As an wild thought I tried to use Oracle 12.2 feature where one could use automatic list partition by several columns to overcome both of these problems.

Well, it is not working; ran into some Oracle error, but that is not the point of my question.

How is this automatic list partitioning working ?
If one would partition by correlelated dates by month (e.g 5) by status (e.g. 4 values) products (e.g. 500) then for 5 years there would be 5*5*4*50 = 50000 partitions.
(this is quite a big table, rows inserted in one month would be hundred of millions).

Are these partitions scanned as 'full table' and matching partitions used?
Is there any indexing method? Does order of partitioning columns have any effect.

Is there absolutely any idea in this ?
(this is environment where no cloud, no enginered system is available).


create table lh_order_test( 
 ID number(20) not null, 
 PRODUCT varchar(6) not null, 
 STATUS varchar(10) not null, 
 ORDERDATE date not null, 
 WISHED_DELIVERY_DATE date not null, 
 BIGGER_THAN_ANY_DATE date generated always as (add_months(trunc(greatest("ORDERDATE","WISHED_DELIVERY_DATE"),'MM'),1)) not null, 
 SMALLEST_PARTITIONING_MONTH date generated always as (trunc(least("ORDERDATE","WISHED_DELIVERY_DATE"),'MM')) not null 
 ) 
 PARTITION BY LIST (PRODUCT, STATUS, BIGGER_THAN_ANY_DATE, SMALLEST_PARTITIONING_MONTH) AUTOMATIC( 
 partition example values ('000000','DELETED', to_date('20200301','yyyymmdd'),to_date('20200201','yyyymmdd') 
 ) 
 ) 
 ; 


 alter table lh_order_test add (constraint c1 check (ORDERDATE >= SMALLEST_PARTITIONING_MONTH)); 
 alter table lh_order_test add (constraint c2 check (ORDERDATE < BIGGER_THAN_ANY_DATE)); 
 alter table lh_order_test add (constraint c3 check (WISHED_DELIVERY_DATE >= SMALLEST_PARTITIONING_MONTH)); 
 alter table lh_order_test add (constraint c4 check (WISHED_DELIVERY_DATE < BIGGER_THAN_ANY_DATE)); 

 insert into lh_order_test(id,product,status, orderdate, wished_delivery_date) values (-1,'000000','DELETED',sysdate, sysdate+1); 

 ORA-01899: bad precision specifier 

 insert into lh_order_test(id, product, status, orderdate, wished_delivery_date) 
 select level, to_char(mod(level,1000),'FM099999'), 'ACTIVE',SYSDATE+level/6, SYSDATE+ level/12 from dual connect by level < 1000; 

 select * from lh_order_test where wished_delivery_date >= add_months(trunc(sysdate,'mm'),5); 



lh

and we said...

I'm confused as to what you're trying to do here!

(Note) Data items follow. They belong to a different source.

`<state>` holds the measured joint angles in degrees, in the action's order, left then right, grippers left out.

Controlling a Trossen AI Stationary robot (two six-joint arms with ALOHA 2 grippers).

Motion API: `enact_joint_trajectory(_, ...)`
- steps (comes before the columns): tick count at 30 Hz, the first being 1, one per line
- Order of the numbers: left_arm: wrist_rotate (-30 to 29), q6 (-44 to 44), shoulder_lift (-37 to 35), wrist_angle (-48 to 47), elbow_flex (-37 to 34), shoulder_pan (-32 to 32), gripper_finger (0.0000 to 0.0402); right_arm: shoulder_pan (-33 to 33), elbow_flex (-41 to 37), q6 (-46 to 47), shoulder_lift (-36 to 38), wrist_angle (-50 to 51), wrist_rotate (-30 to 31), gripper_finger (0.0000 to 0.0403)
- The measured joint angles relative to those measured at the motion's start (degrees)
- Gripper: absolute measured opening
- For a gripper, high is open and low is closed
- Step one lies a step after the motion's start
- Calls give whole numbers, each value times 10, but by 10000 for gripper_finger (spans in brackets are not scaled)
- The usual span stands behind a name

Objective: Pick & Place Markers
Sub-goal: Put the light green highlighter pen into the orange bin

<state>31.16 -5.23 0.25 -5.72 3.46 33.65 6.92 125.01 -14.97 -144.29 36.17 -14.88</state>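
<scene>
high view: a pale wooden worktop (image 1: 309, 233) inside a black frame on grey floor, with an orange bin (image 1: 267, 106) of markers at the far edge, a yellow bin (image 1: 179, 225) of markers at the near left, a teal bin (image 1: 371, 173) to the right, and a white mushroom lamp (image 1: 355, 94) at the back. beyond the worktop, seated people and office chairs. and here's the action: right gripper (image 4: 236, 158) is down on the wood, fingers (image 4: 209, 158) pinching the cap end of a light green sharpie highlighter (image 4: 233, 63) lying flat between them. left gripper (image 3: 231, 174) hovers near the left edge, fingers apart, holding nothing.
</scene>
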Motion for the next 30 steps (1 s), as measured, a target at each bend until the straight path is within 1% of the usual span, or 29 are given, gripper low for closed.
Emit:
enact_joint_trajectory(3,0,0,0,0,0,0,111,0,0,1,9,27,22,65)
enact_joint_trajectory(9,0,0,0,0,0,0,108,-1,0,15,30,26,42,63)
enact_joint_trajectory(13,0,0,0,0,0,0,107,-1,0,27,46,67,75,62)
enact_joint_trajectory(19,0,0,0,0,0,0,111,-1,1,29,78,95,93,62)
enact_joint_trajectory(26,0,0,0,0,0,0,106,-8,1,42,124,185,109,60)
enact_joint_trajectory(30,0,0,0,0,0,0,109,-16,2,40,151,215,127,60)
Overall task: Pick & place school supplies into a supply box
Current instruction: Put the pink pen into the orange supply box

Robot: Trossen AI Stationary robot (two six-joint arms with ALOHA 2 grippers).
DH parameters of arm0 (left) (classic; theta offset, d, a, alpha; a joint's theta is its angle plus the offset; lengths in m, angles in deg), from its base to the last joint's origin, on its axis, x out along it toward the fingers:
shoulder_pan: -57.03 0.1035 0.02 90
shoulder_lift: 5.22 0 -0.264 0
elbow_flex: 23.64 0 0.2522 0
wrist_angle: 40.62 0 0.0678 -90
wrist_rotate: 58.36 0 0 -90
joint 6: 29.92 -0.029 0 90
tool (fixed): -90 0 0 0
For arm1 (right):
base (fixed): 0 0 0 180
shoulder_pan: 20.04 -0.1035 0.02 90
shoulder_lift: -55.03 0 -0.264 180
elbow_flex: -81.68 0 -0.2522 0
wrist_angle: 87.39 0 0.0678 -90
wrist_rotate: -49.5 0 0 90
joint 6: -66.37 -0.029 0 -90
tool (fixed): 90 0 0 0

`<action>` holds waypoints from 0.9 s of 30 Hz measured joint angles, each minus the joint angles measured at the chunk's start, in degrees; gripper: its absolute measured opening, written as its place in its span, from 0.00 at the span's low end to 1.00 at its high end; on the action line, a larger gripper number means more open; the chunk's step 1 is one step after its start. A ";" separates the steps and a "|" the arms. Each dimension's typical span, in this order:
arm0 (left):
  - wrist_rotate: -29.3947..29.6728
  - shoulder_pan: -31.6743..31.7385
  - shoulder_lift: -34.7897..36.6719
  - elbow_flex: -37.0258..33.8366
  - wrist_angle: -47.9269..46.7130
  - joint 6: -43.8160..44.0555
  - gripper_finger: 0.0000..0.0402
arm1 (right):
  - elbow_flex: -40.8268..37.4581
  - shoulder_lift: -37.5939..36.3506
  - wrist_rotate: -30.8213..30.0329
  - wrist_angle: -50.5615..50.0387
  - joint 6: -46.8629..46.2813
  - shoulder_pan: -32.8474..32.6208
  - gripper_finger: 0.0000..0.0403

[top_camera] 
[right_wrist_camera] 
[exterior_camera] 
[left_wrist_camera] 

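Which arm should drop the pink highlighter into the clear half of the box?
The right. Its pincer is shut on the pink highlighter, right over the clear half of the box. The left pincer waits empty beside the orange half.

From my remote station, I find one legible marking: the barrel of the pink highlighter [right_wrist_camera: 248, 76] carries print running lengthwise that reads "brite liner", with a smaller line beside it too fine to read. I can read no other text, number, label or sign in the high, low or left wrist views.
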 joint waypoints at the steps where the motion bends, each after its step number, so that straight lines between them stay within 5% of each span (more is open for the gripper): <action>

- unability to partition data by more than one date column


You can?

create table t (
  c1 date, c2 date
) partition by range ( c1, c2 ) (
  partition p1 values less than ( 
    date'2020-01-01', date'2020-01-01' 
  )
);

select partition_name, high_value 
from   user_tab_partitions
where  table_name = 'T';

PARTITION_NAME    HIGH_VALUE                                                                                                                                                                 
P1                TO_DATE(' 2020-01-01 00:00:00', 'SYYYY-MM-DD HH24:MI:SS', 'NLS_CALENDAR=GREGORIAN'), TO_DATE(' 2020-01-01 00:00:00', 'SYYYY-MM-DD HH24:MI:SS', 'NLS_CALENDAR=GREGORIAN')    


- unability to subpartition data by non fixed number of partitions.
(without any human interaction when new partitions are needed).


True, if you want to change the number of subpartitions you need someone to go in and do that. If you have a reasonable idea of how many subpartitions you want for each partition you could pre-create them though. Or perhaps set up a job that adds subpartitions as needed.

How is this automatic list partitioning working?

The database creates new partitions on demand - like with interval partitioning.

If one would partition by correlelated dates by month (e.g 5) by status (e.g. 4 values) products (e.g. 500) then for 5 years there would be 5*5*4*50 = 50000 partitions.

If you'll have a row for every product and status for every month/year combination, then yes you'll end up with 50,000 partitions. But this is an upper bound.

Are these partitions scanned as 'full table' and matching partitions used?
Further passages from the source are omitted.